[Zope-dev] ZCatalog with UTF-8 Chinese

Thu, 28 Sep 2000 21:01:27 -0400 (EDT)

On Thu, 28 Sep 2000, Sin Hang Kin wrote:
> After reading some code of query, I think the regular expression operations
> which in parse, quotes and parse2 were not safe for utf8 string. So, I

That wouldn't surprise me.

> decide to emulate what they do. However, I do not understand what getlexicon
> is doing and I would like to learn what  q should looks like before it is
> passed to evaluate. I do not understand that vocabulary seems to store like
> integer, is getlexicon a step to look up the string to convert them to
> integer?

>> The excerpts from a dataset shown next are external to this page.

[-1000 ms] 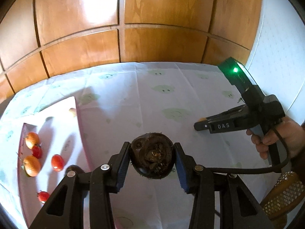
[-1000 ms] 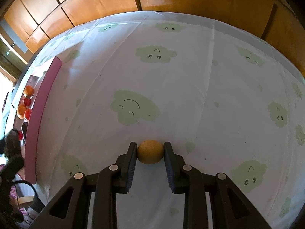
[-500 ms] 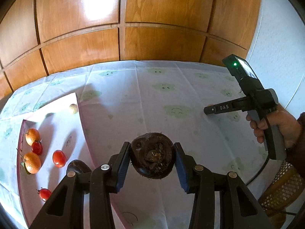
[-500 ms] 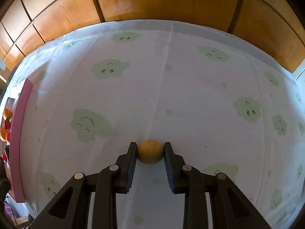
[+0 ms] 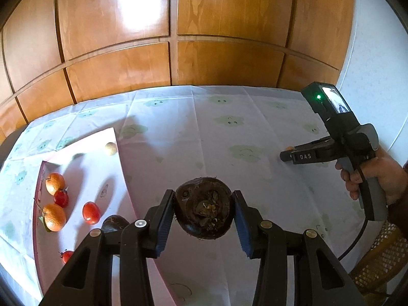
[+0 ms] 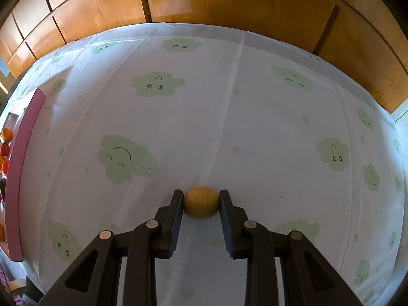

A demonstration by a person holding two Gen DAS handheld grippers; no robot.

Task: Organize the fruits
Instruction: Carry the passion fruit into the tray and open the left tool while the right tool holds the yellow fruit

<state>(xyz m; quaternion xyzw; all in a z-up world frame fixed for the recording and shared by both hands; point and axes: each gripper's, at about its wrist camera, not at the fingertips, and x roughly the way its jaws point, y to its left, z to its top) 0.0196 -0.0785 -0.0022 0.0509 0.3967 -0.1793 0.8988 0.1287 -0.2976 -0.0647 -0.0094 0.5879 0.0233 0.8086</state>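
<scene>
Above the cloud-print tablecloth [image 6: 229,117], the left gripper [image 5: 203,214] clamps a dark rough fruit [image 5: 204,210] near the pink tray [image 5: 107,168] while the right gripper [image 6: 201,204] pinches a small tan fruit [image 6: 201,205] well away from it, and either round fruit could slip and roll.

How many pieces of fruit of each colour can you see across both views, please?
Orange fruit: 2
Red fruit: 3
Dark brown fruit: 2
Tan fruit: 2
Total: 9
</scene>
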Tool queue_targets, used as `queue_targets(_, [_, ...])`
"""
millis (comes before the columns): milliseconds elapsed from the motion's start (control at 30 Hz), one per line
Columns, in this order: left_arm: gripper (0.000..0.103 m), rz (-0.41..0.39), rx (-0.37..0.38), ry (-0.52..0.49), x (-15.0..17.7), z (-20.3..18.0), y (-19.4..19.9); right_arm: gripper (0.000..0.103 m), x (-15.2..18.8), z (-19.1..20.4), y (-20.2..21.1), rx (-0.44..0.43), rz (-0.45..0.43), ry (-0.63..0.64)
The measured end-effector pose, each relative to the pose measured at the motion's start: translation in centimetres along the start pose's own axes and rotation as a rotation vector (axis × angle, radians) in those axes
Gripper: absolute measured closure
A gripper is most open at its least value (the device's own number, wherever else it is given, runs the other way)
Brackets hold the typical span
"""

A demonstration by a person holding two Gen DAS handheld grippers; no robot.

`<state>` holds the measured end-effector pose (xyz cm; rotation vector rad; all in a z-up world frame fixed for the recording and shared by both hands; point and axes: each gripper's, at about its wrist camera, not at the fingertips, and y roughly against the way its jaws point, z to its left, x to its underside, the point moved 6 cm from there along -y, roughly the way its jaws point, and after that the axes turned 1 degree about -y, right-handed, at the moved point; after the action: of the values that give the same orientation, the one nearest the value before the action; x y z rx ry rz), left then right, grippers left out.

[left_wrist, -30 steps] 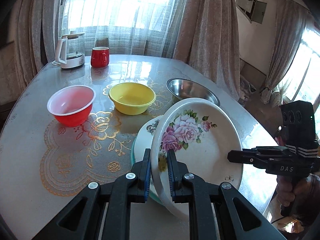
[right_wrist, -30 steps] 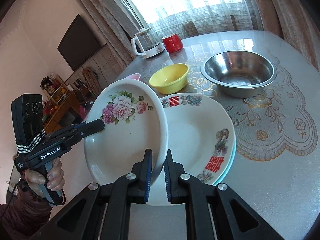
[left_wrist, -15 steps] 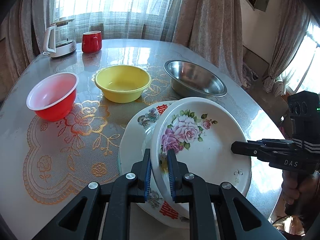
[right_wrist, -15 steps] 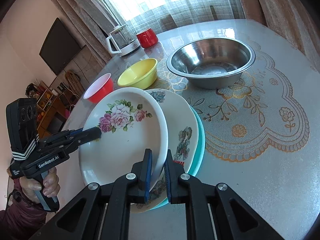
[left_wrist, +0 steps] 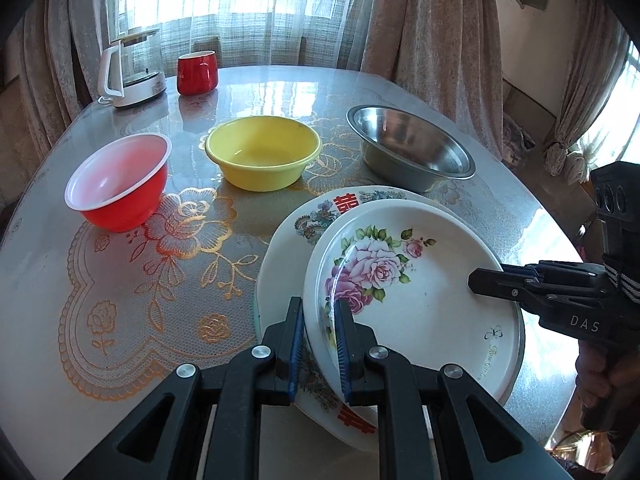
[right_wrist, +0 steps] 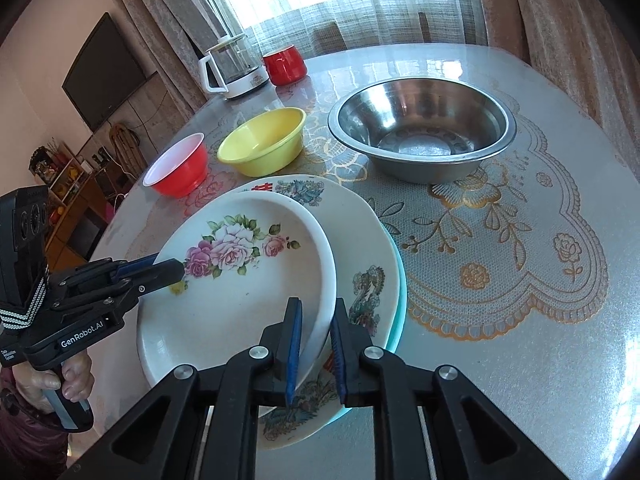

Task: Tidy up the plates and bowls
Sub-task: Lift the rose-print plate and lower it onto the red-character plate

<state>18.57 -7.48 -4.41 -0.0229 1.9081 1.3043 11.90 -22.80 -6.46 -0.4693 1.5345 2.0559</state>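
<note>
Rose plate [left_wrist: 416,304] sits between both my tongs right now, white and deep with pink roses painted inside. My left tongs [left_wrist: 319,344] are narrowed onto its near rim, one blue pad inside the plate and one outside. Over on the right wrist view, my right tongs [right_wrist: 314,350] straddle the opposite rim the same way, though I see a sliver of space beside one pad there, so I cannot tell how firmly they pinch. The rose plate rides tilted over the plate with red characters [left_wrist: 288,256], overlapping most of it; whether its low edge touches that plate underneath I cannot make out. Under the lettered plate a teal plate [right_wrist: 401,296] peeks out along one edge, the whole stack resting on the table [left_wrist: 120,360] at the edge of the gold lace mat [right_wrist: 520,248].

Beyond the stack I have three bowls in a row: a red bowl [left_wrist: 120,184] with a white inside, a yellow bowl [left_wrist: 262,152] beside it, and a steel bowl [left_wrist: 408,148] nearest the curtain. All three stand upright and apart from one another. At the far end by the window stand a glass kettle [left_wrist: 134,68] and a red mug [left_wrist: 197,72], close together. A dark television [right_wrist: 106,72] hangs on the wall.
</note>
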Motion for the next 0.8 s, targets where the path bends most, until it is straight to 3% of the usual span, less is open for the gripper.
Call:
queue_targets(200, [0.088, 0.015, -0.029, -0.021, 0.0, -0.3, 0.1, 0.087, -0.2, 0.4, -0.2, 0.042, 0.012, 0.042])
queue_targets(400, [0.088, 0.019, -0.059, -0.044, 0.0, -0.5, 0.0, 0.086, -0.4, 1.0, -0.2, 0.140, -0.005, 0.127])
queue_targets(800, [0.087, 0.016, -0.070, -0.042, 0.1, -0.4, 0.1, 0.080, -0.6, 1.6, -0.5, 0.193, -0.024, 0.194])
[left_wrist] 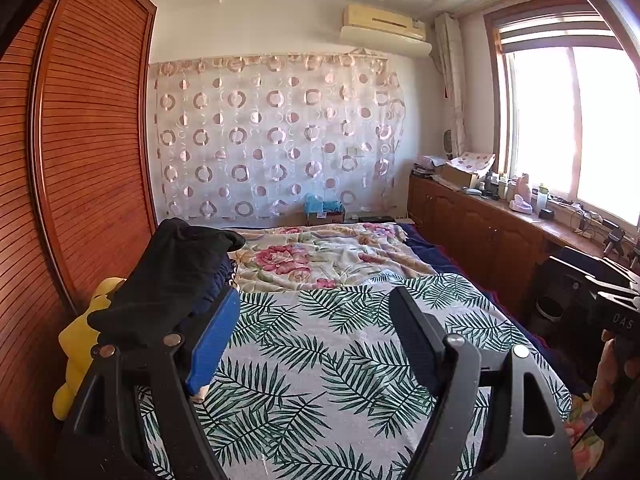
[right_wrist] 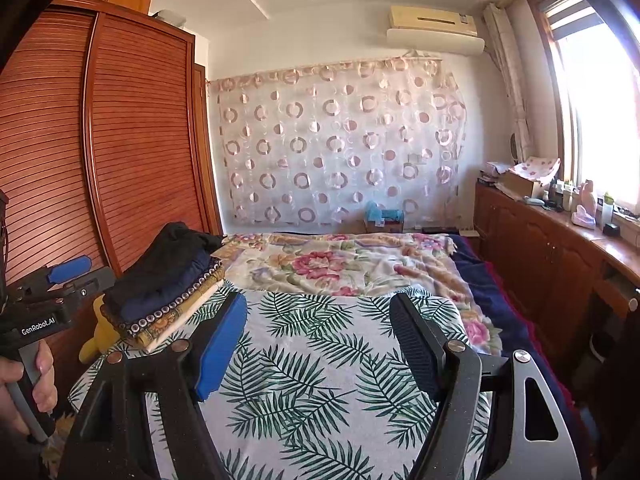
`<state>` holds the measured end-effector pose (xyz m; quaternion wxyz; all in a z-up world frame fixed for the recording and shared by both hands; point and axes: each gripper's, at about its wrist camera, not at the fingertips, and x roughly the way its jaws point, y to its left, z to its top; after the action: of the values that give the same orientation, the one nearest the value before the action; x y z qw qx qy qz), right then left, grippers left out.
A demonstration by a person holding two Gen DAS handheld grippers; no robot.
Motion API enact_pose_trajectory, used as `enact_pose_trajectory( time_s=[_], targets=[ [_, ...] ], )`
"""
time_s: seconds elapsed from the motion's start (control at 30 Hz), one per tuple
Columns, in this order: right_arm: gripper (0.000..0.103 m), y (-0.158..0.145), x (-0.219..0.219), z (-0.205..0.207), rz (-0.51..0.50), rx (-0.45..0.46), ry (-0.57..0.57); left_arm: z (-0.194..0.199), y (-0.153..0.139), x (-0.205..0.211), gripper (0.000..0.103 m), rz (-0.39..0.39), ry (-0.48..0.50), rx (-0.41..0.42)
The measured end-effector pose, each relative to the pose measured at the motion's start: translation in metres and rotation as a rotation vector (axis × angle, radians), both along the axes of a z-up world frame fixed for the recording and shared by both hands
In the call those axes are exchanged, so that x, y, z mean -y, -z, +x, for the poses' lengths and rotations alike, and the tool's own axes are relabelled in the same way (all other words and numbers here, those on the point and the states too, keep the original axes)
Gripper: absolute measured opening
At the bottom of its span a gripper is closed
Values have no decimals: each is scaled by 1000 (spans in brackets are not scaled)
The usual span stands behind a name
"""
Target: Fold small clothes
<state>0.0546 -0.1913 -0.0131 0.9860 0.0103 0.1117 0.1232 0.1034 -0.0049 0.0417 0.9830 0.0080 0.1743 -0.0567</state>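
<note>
A bedroom with white walls fills both views, its left side taken up by a tall wardrobe of reddish-brown slatted wood (right_wrist: 132, 140) and its far wall hung with a sheer curtain patterned in pink rings and discs (left_wrist: 276, 136). A bright wooden-framed window (left_wrist: 568, 120) lights the right side, above a long low wooden cabinet (left_wrist: 480, 236) whose top is crowded with boxes, bottles and small clutter. A cream wall-mounted air conditioner (right_wrist: 434, 26) sits high above the curtain. The bed is the work surface: a white sheet printed with green palm fronds (right_wrist: 320, 360) covers its near part, and a cream blanket with pink flowers (right_wrist: 340, 264) lies beyond it. At the bed's left edge rests a stack of folded small clothes (right_wrist: 168, 288), black and navy pieces over patterned tan ones, with a yellow plush toy (left_wrist: 76, 344) just beside it against the wardrobe. The left gripper (left_wrist: 316, 312) and the right gripper (right_wrist: 320, 316) both hang above the palm sheet with jaws spread wide and nothing between them, each held in a hand (right_wrist: 36, 380).
</note>
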Motion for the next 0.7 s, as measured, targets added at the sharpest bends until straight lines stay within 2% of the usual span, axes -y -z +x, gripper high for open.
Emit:
enact_pose_trajectory(
  time_s=[0.7],
  targets=[
    [76, -2, 7, 1, -6, 5, -5, -1, -1, -1, 77, 0, 2, 1]
  ],
)
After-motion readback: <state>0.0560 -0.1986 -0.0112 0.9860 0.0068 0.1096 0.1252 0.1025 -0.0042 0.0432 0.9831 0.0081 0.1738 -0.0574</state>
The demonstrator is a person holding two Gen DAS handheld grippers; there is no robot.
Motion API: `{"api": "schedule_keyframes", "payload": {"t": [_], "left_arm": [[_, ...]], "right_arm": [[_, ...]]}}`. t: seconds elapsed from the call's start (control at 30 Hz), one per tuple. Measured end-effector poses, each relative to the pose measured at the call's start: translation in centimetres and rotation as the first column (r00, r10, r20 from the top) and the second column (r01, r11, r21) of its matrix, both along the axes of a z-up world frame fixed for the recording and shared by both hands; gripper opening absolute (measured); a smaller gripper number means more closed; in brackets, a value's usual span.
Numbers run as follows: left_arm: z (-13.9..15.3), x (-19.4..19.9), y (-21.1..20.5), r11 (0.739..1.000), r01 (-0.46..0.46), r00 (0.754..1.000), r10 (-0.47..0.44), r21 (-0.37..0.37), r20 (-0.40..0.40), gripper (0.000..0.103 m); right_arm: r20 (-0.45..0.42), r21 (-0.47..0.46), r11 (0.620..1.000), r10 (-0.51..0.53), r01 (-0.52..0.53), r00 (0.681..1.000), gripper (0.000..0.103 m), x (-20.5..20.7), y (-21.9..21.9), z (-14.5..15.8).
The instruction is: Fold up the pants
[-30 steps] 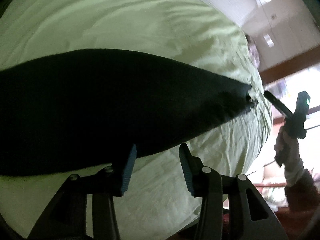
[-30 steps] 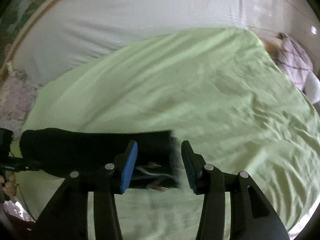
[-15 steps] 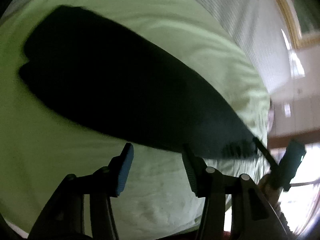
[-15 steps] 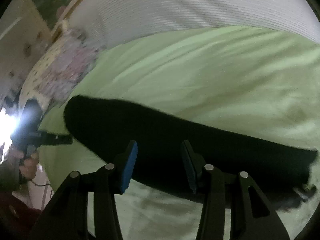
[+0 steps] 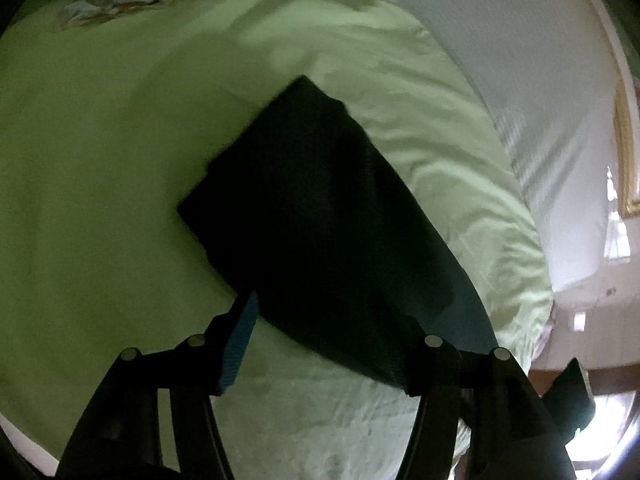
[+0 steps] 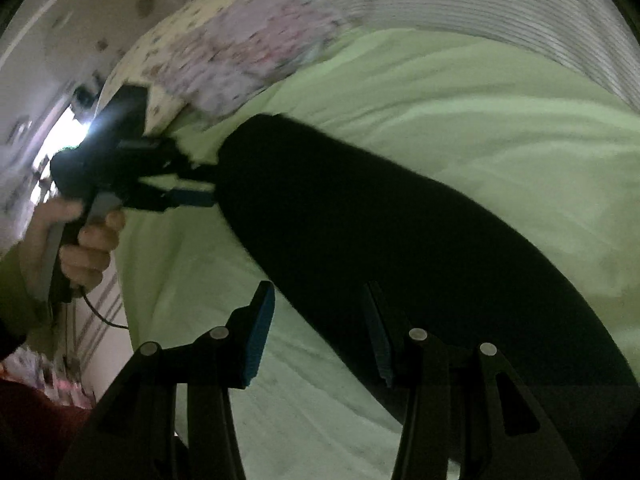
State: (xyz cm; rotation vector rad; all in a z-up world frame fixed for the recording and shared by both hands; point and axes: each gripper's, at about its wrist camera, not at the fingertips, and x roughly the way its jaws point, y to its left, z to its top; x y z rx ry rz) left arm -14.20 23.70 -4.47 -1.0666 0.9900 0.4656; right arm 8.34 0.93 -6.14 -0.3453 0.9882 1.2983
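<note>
**Here, dark pants lie on the green sheet under both tongs**

Now the black pants (image 5: 320, 216) lie as a long folded strip on the pale green sheet (image 5: 100, 160). The left gripper (image 5: 332, 332) hangs over one end of them; its jaws have just been opening and stand wide, gripping nothing, with cloth lying below and between the blue pads. From the right wrist view that same tool sits at the strip's far end, held by a hand (image 6: 80, 248). The right gripper (image 6: 320, 336) stands partly open above the near edge of the pants, its pads pressing on nothing. A flowered cloth (image 6: 240, 48) lies beyond the far end.
</note>
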Motion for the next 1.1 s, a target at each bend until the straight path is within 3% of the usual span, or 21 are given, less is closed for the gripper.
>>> {"api": "schedule_keyframes", "payload": {"t": [0.23, 0.33, 0.37, 0.4, 0.47, 0.5, 0.6, 0.83, 1.03, 1.1], "left_arm": [[-1.5, 0.3, 1.3, 0.997, -0.067, 0.998, 0.066, -0.034, -0.011, 0.06], [-2.1, 0.4, 1.6, 0.995, -0.09, 0.996, 0.09, -0.047, -0.004, 0.055], [-2.3, 0.5, 1.6, 0.995, -0.093, 0.996, 0.093, -0.042, -0.004, 0.045], [-2.4, 0.6, 1.5, 0.995, -0.092, 0.996, 0.092, -0.031, -0.01, 0.032], [-2.5, 0.8, 1.5, 0.997, -0.08, 0.996, 0.079, -0.005, -0.031, 0.019], [-2.4, 0.7, 1.5, 0.997, -0.077, 0.997, 0.077, 0.009, -0.029, 0.016], [-1.5, 0.6, 1.3, 0.997, -0.063, 0.998, 0.063, 0.04, 0.002, 0.008], [1.6, -0.9, 0.0, 0.995, -0.019, 0.998, 0.013, 0.094, 0.062, 0.006], [-1.0, -1.3, -0.3, 0.996, -0.002, 1.0, 0.002, 0.086, -0.003, 0.007], [-1.7, -1.5, 0.1, 0.996, -0.01, 1.0, 0.011, 0.085, -0.019, 0.014]], "right_arm": [[0.054, -0.088, 0.989, 0.12, -0.115, 0.991, 0.047, -2.6, 4.2, -2.3], [0.087, -0.149, 0.98, 0.147, -0.133, 0.985, 0.047, -3.2, 5.4, -3.6], [0.089, -0.16, 0.977, 0.154, -0.138, 0.984, 0.047, -3.2, 5.4, -3.8], [0.094, -0.162, 0.976, 0.159, -0.143, 0.983, 0.044, -3.3, 5.4, -4.0], [0.112, -0.16, 0.977, 0.163, -0.144, 0.98, 0.029, -3.5, 5.2, -3.9], [0.102, -0.155, 0.977, 0.161, -0.144, 0.982, 0.015, -3.4, 5.3, -3.9], [0.081, -0.124, 0.983, 0.142, -0.132, 0.986, 0.007, -3.3, 4.8, -3.3], [0.038, -0.043, 0.987, 0.154, -0.153, 0.987, 0.006, -4.3, 2.4, -0.5], [0.015, -0.096, 0.984, 0.154, -0.152, 0.988, 0.009, -4.7, 3.6, -1.8], [-0.008, -0.118, 0.984, 0.131, -0.131, 0.991, 0.01, -4.6, 4.3, -2.6]]}}
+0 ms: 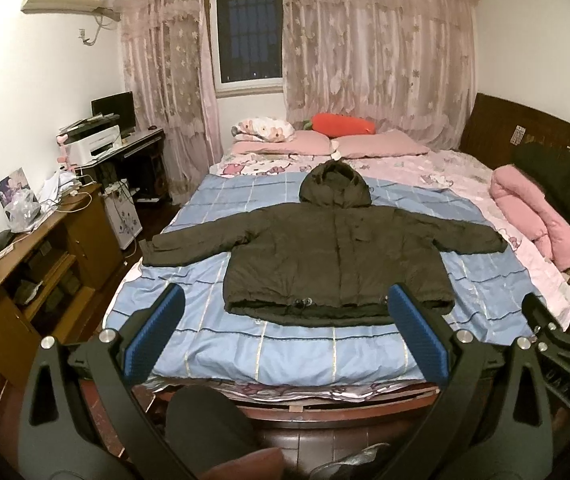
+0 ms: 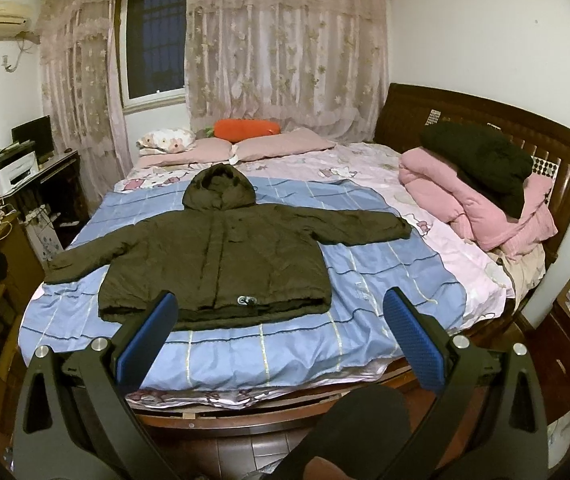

I am getting lost.

I don't fully understand Lexicon myself, but I've at least spent some
time groveling around in the code.  I understand there's been a relatively
recent checkin of a new version of the text index stuff that at least
provides clearer variable names and additional comments; if you aren't
working from cvs version you might want to browse the files on the
cvs web interface.

So, here's what I understand:

The lexicon takes words and associates them with integers.  It is the
integers that are stored in the text index.  So in the final stages
of the search process, the parsed words are looked up in the lexicon
to get the integer, and the integer is then passed to the index
to get back the result set (list of documents containing the word).
The result set is itself a list of integers.  I think it is in fact
pairs (or some more complex data structure); at the least the index
stores the document number and the word offset (I think it's a word
offset) of the word into the document.

As for what q looks like...well, I haven't grovelled through the
parse, quote, parens, and parse2 code much, so I'm guess a bit here:
I *think* that before it goes into evaluate q is a list of sequences
or words, where the sequences are a list of sequences or
words....recursive.  The sub-sequences would be the parenthesized
expressions from the original string.  In the original string, any
occurences of the pair of words 'and not' were replaced by 'andnot'.
Any quoted strings (double quotes only, I believe) were replaced
by sequences of words separated by the 'near' operator ('...').
parse2 makes sure that every other item in q is an operator, by
sticking the default operator, 'or', in between any pairs that
aren't separated by an operator.

If I'm right, an expression like:

This is and not a (good "test of") searching

should end up feeding to evaluate a 'q' like this:

('this', 'or', 'is', 'andnot', 'a', 'or', ('good', 'or', ('test', '...'
   'of')), 'or', 'searching')

I'm least sure of those parens around test...of.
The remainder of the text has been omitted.